This is still a problem in the latest version 1.5.2.
My query “show series limit 1” ran for a about 15 minutes and caused massive amounts of memory allocation (a few GB) on each server in the cluster sequentially.
The result was the first metric name (alphabetically), so I assume it does sort internally, which is implemented utterly inefficiently. InfluxData need to seriously invest in searches of distributed indicies by implementing sort on top of sorted streams pulled from each node, where each stream is jitted without memory allocation, hitting appropriate persistent index.
The same problem exists for other types of metadata queries, such as find metric starting with for tag=value.
They run for about 1 hour, when user would expect milliseconds, because Grafana makes these requests for type-ahead. Unacceptable! (Interesting, that the queries eventually do succeed and type-ahead is suggested, but I guess users would be a little inpatient if finding/typing the measurement takes a few days.)

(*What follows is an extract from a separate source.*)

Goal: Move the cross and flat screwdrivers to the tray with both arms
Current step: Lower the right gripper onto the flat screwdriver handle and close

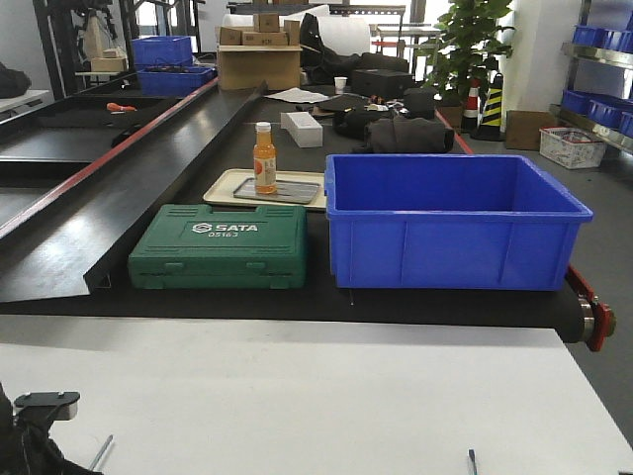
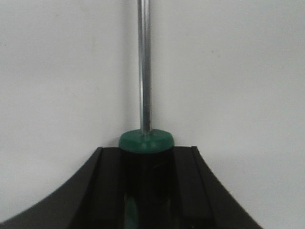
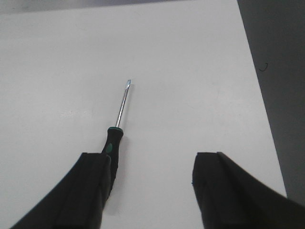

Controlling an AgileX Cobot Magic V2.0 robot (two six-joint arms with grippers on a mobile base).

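Screwdriver (image 2: pixel 144 95) between clamped left pincer (image 2: pixel 145 160)

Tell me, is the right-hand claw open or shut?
Open. The right gripper has its fingers wide apart; the screwdriver lies ungripped on the white table.

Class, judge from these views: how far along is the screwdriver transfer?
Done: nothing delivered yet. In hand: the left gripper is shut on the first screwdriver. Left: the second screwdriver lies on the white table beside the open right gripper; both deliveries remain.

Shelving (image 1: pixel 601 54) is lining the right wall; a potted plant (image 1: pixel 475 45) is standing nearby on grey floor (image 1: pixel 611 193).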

I am not sure if this is only problem in the clustered version, because I didn’t previously see it in a single-node Dev instance. If that’s the case, why would we want to pay for clustering and may scale back to a single VM or shard data manually?
Any advice on how to overcome this issue would be greatly appreciated.
My best ideas right now is (1) to test the same on a single VM and see if clustering is the problem, (2) limit amounts of historical data (on single-node VM) to 1 day and (3) split data to multiple retention policy (or databases).